Wednesday, May 22, 2019

Workflow variables

Workflow variables :-
----------------------
Workflow variables provides ability to store data, in order to use it in the conditions and actions within workflow. If we want to store the variable values or numbers and to track number of times the session triggered we use workflow variables.

Series of sessions which are dependent on each other in an order is called Sequential batch


Series of sessions which are not dependent on each other and connected individually to start task is called Parallel batch.


In order to create workflow variable we go to workflow tab and edit it. We select variable tab and add the variables there.




To use work flow variable an assignment task is created and it is used to assign variables to the other sessions.




After assigning variable Next we give link condition so that next session triggers only after satisfying the condition.




Final Workflow looks like this












Performance Tuning

When ETL Tool Informatica takes time to execute the workflow then we need to perform performance tuning in order to execute faster. There many steps involved in performing performance tuning.  

At first when a session is triggered the integration service starts Data Transformation Manger (DTM) which is responsible to start reader, writer and transformation thread.

'Reader thread' is responsible for reading data from sources. 
If there is any problem while reading data then its called 'Source bottleneck'

'Writer thread' is responsible for writing data to the targets.
If there is any problem while writing data then its called 'Target bottleneck'

'Transformation thread' is responsible to process data according to the logic.
If there is any problem while processing data then its called 'Mapping bottleneck'

When ever we run a session, it will capture all the thread statistics or details in the session log. In order to do performance tuning we would check the busy percentage in session log.
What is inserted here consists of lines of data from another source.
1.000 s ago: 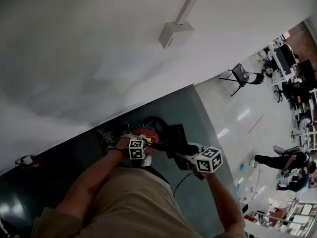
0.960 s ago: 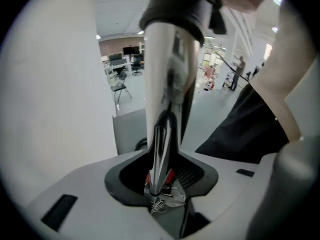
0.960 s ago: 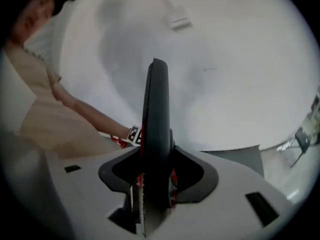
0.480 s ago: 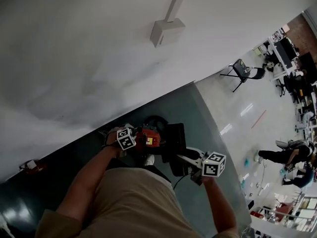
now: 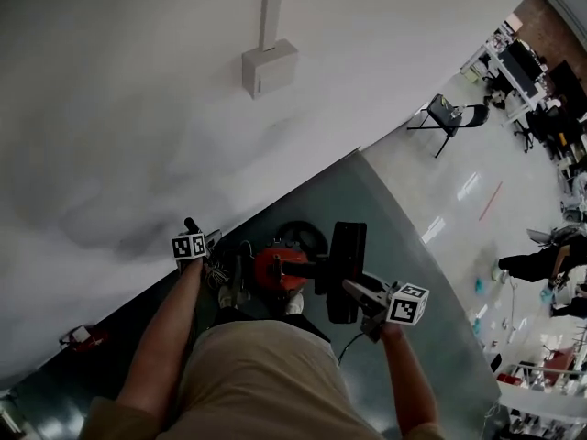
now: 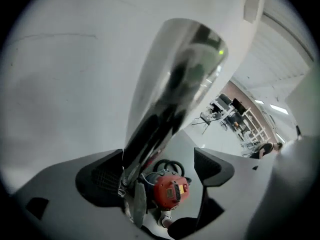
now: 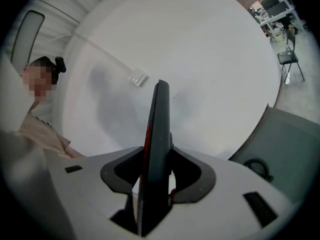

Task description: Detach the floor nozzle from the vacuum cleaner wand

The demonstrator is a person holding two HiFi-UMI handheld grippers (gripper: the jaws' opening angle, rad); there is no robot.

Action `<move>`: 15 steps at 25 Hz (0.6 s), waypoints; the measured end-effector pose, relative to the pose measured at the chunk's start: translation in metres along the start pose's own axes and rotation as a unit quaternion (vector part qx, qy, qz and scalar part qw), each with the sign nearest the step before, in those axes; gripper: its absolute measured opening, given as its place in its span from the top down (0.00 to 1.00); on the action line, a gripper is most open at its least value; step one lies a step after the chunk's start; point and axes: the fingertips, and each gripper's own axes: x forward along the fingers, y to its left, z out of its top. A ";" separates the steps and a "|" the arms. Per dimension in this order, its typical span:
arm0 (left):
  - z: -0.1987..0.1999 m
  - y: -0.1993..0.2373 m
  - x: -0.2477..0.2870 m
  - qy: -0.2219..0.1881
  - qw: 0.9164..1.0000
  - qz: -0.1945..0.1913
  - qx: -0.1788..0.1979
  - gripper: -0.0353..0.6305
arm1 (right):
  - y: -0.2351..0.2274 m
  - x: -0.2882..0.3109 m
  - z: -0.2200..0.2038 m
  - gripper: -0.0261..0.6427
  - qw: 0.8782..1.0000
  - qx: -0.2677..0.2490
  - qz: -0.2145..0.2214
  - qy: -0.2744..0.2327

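Two: left tool (image 6: pixel 159 170) just opened, wand (image 6: pixel 175 84) between; right tool (image 7: pixel 157 171) clamps nozzle (image 7: pixel 159 124).

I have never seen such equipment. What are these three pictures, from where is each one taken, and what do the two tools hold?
There is no robot here. A person holds a hand tool with two jaws in each hand.

The head view comes from a camera on the person's head. It looks down at a grey-green floor mat beside a white wall. On the mat stands a red vacuum cleaner.

The other two pictures come from a camera that rides on each tool and looks along its jaws.

The right gripper has its jaws closed on the black floor nozzle, which its own view shows edge-on.

The left gripper has just been opening its jaws. The shiny wand stands between them, close to one jaw, and is not clamped.
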 end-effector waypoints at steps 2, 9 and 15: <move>0.007 0.020 -0.008 -0.024 0.998 0.010 -0.057 0.28 | -0.001 -0.003 -0.014 0.70 1.000 0.007 0.005 0.006; 0.001 0.048 -0.044 -0.055 0.956 -0.028 -0.287 0.24 | -0.003 -0.024 -0.044 0.70 0.999 0.013 0.039 0.034; -0.046 -0.037 -0.094 -0.080 0.977 -0.060 -0.189 0.24 | -0.026 -0.044 -0.049 0.70 0.994 0.022 0.079 0.069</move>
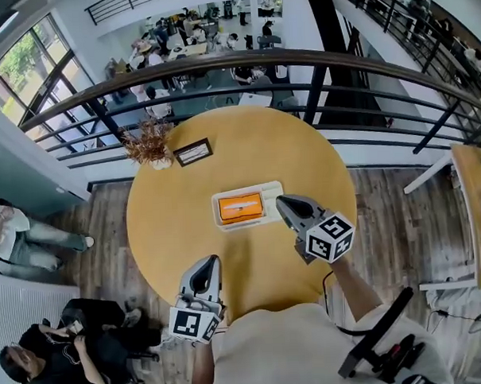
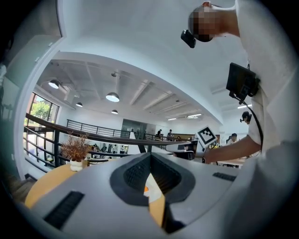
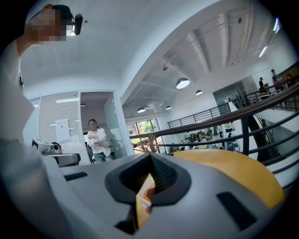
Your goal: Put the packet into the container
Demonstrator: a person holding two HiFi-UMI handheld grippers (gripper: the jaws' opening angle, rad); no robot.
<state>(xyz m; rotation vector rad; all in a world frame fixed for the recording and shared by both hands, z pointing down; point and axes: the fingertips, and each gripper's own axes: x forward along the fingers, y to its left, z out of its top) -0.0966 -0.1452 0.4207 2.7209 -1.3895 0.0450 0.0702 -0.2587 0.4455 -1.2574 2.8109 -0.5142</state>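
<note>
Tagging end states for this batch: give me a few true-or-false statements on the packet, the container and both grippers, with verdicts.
1. The orange packet lies inside the white container. True.
2. The right gripper is clamped on the packet. False: its jaws are shut and empty, beside the container's right end.
3. The left gripper hangs over the container. False: it is at the near edge of the table, apart from the container, jaws together.
4. A potted dry plant stands near the table's far left edge. True.
</note>
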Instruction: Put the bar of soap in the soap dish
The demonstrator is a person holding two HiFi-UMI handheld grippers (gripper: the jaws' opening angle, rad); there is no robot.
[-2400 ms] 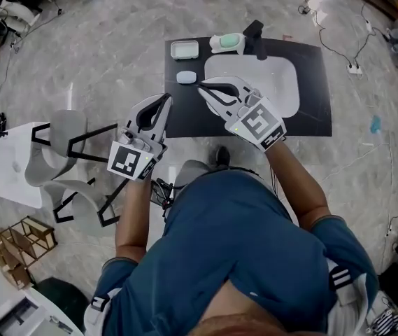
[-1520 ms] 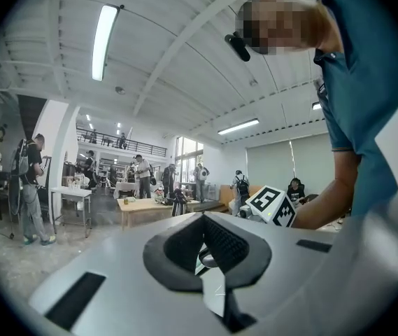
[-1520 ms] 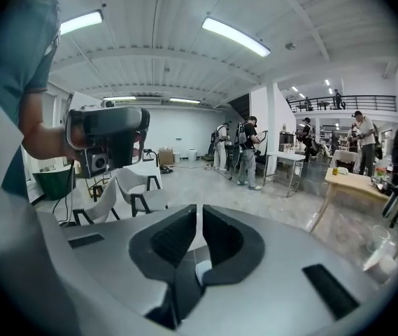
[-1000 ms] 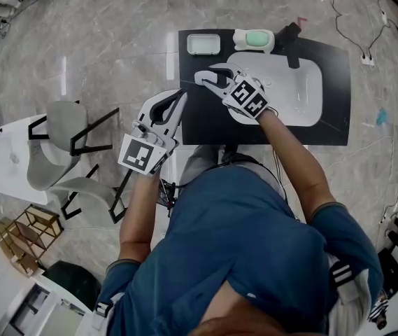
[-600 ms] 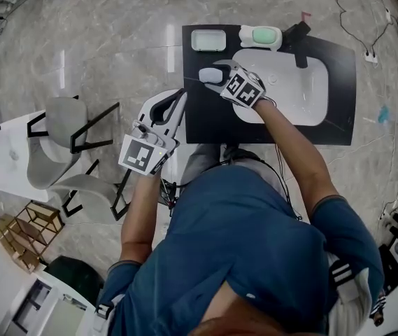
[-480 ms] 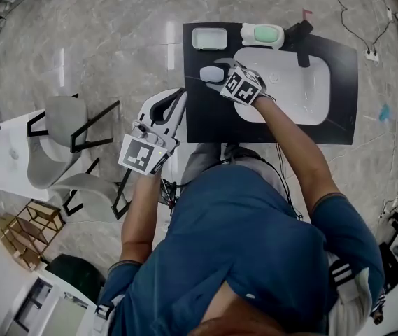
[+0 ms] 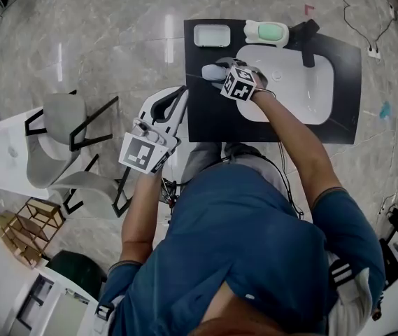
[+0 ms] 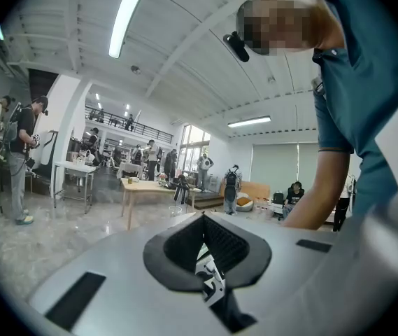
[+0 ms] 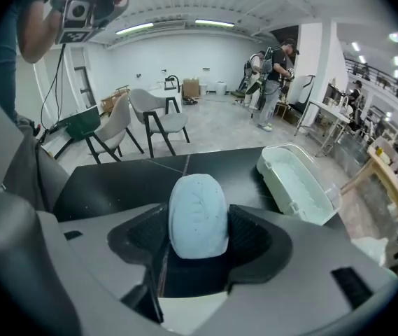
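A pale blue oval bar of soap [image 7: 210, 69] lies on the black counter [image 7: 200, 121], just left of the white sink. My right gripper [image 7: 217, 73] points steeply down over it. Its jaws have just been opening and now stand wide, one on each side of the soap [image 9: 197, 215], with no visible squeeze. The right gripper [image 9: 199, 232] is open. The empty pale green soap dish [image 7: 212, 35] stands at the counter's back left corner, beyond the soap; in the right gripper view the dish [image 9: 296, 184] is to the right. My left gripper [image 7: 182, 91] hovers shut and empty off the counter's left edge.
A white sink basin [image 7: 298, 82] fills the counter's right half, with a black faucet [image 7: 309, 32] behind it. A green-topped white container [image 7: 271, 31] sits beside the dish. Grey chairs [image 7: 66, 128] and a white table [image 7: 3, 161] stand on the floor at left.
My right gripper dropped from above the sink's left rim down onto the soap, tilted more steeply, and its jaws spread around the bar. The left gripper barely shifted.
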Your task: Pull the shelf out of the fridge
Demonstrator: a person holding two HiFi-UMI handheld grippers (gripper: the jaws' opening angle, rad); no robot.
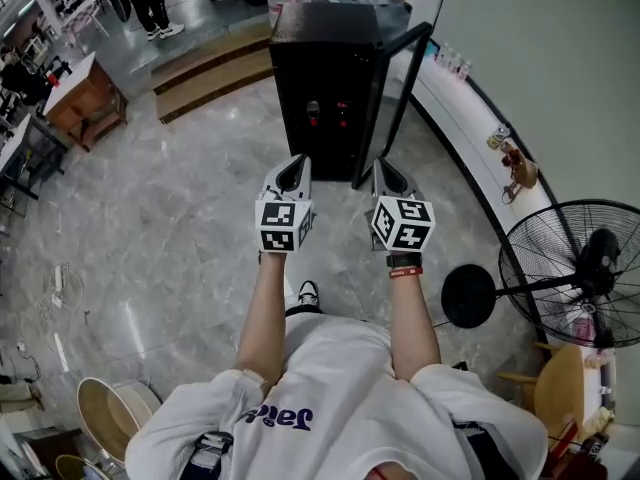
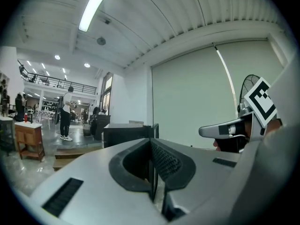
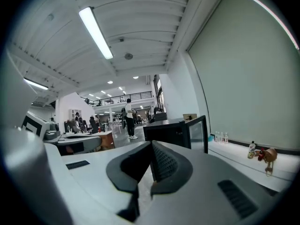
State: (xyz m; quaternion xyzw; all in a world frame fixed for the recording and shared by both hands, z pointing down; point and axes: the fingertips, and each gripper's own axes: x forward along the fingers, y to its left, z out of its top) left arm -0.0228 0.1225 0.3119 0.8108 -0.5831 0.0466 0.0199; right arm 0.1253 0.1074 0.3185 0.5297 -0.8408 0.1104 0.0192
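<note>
Both grippers are pinched shut with nothing in them. Each gripper's own view shows the left gripper (image 2: 151, 146) and the right gripper (image 3: 151, 156) with jaws pressed together. From the head view they poke out side by side, well short of the black fridge (image 1: 325, 78) on the grey floor (image 1: 170, 228). Its door (image 1: 400, 88) hangs open on the right. Only the head view looks inside, where it is dark with small red spots, so the shelf cannot be made out. Only the right gripper view shows the glass in the door (image 3: 198, 134) and a small bottle (image 3: 251, 150) on the ledge
</note>
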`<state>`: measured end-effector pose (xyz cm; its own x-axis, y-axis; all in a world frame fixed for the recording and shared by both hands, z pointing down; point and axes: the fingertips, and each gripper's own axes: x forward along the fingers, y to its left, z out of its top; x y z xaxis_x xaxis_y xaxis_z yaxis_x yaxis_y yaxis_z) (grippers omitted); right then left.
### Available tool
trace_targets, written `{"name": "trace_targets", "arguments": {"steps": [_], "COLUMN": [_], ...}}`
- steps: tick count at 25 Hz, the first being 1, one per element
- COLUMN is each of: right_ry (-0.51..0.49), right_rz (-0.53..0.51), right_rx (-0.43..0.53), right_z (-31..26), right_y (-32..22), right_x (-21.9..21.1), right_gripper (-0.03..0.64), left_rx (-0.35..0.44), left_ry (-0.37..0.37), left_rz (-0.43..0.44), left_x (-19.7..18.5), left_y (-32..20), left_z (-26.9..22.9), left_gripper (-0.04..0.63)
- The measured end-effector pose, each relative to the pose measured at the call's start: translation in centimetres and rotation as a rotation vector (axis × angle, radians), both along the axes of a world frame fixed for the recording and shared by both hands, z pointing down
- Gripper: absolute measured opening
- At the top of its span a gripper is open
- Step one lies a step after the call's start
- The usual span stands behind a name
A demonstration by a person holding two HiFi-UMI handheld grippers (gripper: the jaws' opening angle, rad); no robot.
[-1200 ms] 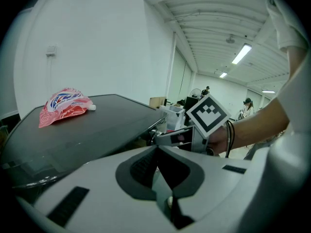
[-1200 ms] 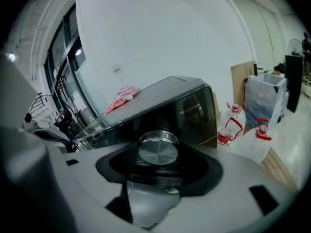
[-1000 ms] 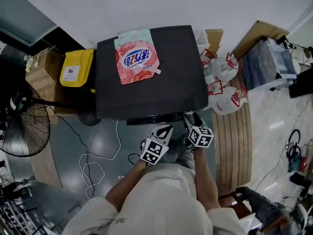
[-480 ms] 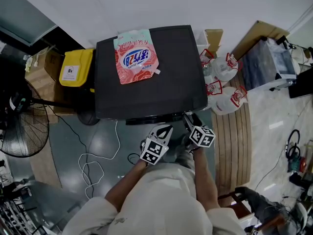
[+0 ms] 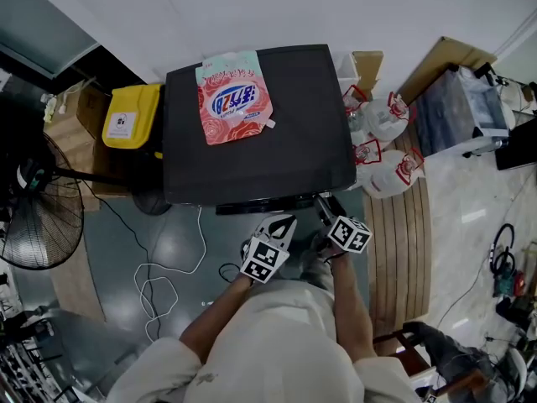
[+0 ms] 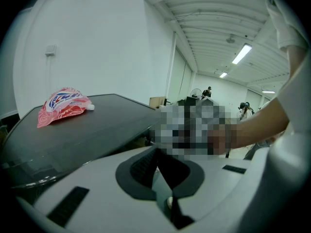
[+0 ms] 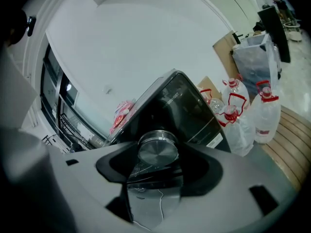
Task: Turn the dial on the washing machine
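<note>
Head view: right gripper [image 5: 323, 206] twisting slightly versus a second ago, at washer [image 5: 277, 133] front edge; left gripper [image 5: 284, 222] idling beside it. Left gripper view: jaws closed, empty. Right gripper view: jaws clamping dial [image 7: 158, 148] on front panel; turn likely progressing.

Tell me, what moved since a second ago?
The right gripper twisted a little on the dial, and its marker cube swung slightly to the right. Its jaws stay closed on the dial. The left gripper, washing machine and pink pouch stayed put.
</note>
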<state>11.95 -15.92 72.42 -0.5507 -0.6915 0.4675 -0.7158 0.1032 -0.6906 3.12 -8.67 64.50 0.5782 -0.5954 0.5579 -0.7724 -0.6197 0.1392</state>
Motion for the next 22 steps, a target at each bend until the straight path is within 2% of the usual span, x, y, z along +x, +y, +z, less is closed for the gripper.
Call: {"name": "trace_targets", "arguments": {"steps": [22], "right_ry": [-0.269], "right_rz": [0.086], "right_rx": [-0.067], "right_z": [-0.20], "right_y": [0.08], "right_x": [-0.40], "right_gripper": [0.268], "left_rx": [0.005], "left_ry": [-0.004], "left_rz": [0.004], "left_x": [0.16], "left_y": [-0.11], "left_z": [0.12], "left_gripper": [0.012]}}
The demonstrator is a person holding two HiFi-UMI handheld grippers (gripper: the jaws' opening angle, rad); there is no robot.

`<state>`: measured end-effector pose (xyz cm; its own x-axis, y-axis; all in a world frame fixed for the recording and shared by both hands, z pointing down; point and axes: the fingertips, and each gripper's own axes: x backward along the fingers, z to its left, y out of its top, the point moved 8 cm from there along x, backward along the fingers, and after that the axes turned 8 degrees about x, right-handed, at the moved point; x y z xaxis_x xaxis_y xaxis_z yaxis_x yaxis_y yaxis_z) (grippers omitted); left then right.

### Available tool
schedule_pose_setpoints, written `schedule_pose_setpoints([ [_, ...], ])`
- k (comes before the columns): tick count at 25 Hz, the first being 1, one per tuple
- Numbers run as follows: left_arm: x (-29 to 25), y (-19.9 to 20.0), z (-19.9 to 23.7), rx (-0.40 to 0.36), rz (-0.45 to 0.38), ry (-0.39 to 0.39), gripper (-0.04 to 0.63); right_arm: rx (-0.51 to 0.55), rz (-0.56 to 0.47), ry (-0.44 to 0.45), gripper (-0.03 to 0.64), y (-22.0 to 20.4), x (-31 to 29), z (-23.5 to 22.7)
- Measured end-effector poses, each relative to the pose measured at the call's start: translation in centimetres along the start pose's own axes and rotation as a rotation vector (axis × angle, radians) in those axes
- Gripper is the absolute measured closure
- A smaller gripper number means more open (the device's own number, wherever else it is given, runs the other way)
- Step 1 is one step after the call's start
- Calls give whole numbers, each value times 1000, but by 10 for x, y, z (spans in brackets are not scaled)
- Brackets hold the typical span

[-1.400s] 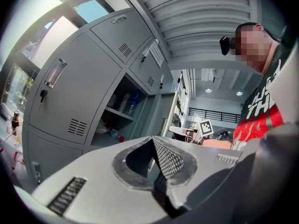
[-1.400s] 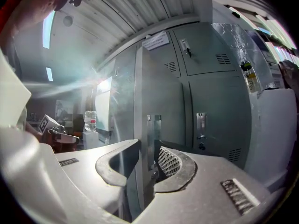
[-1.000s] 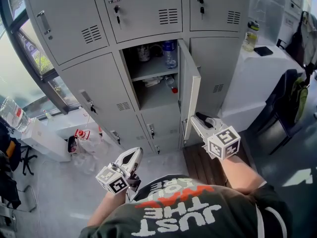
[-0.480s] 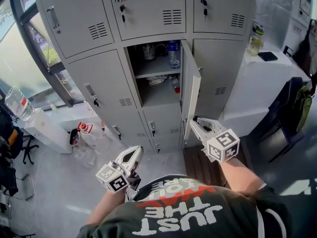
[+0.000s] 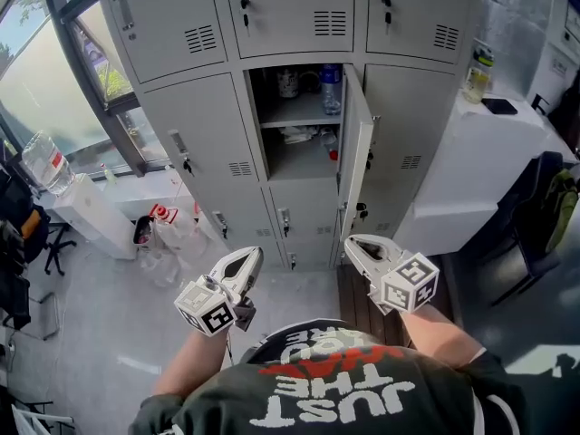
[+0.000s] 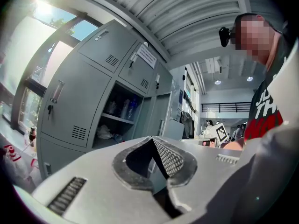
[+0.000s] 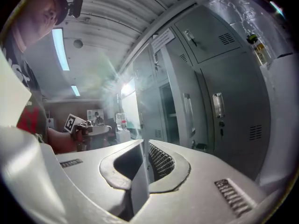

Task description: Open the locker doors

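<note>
Right gripper (image 5: pixel 352 242) jaws have just been closing to an empty slit; left gripper (image 5: pixel 253 255) jaws are meeting, empty. Head view alone is showing both clear of door (image 5: pixel 355 152).

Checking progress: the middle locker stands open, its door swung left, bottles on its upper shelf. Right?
No: the head view shows its door swung right. The middle locker does stand open, bottles on its upper shelf.
</note>
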<state>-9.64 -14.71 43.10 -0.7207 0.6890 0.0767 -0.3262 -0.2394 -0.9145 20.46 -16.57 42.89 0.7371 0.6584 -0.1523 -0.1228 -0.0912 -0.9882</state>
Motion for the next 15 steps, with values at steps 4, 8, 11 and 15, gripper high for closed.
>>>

If the busy percentage is nearly 100, either in reader, writer or transformation threads, then we would identify it as performance bottleneck. 

Lets look at how to do performance tuning for the bottlenecks.

Source Bottleneck :-
---------------------
Incorrect source query or huge size queries or connection problems or small database network packet sizes can cause source bottleneck.

Performance tuning :-
- Rectify the source query
- Rectify the connections

Target Bottleneck :-
---------------------------
If problem is in Target then it can be due to heavy load into the target or connection problems 

Performance tuning :-
- Use Bulk Load option to insert data.
- Increasing the commit interval from 10,000 to 50,000.
- Drop index before data loading and create indexes after data loading with the help of Pre SQL and Post SQL which is under truncate target table option.
- Increase Database network packet size from default 4096.


Mapping Bottleneck :-
-----------------------
If problem is in Transformation thread then it is called mapping bottleneck and we would tune Aggregator, Joiner, Lookup.

Aggregator :
- Filter the data before applying aggregation as it will reduce unnecessary aggregation operation.
- Limit no of ports used in aggregator this will reduce volume of data that stored inside aggregator cache.  
- Use sorted input 
- Group by on simple columns, use numbers for instead of string and date columns for Group By port.

Joiner : 
- Always select the table with the less no of rows as master table.
- Sort the data before joining the tables.

Lookup : 
- Create an index for the column which is used in lookup condition.
- Delete unnecessary columns from the lookup table.

Filter :-
- Use filter transformation as early as possible as it will remove unwanted data early in the mapping.

Source Qualifier :
- Bring only the required column from the source.
- Avoid using order by clause in source qualifier SQL override


Session Bottleneck :-
------------------------------
If there is no bottleneck in the source, target or mapping then we would check the session bottleneck


Mapping Parameters & Mapping variables

Mapping Parameters :-
------------------------
Parameter are used to minimize hard coding in ETL as it avoids changing values in ETL. Mapping parameters are values which remain constant through out the entire session. We will give the mapping parameters values in parameter file.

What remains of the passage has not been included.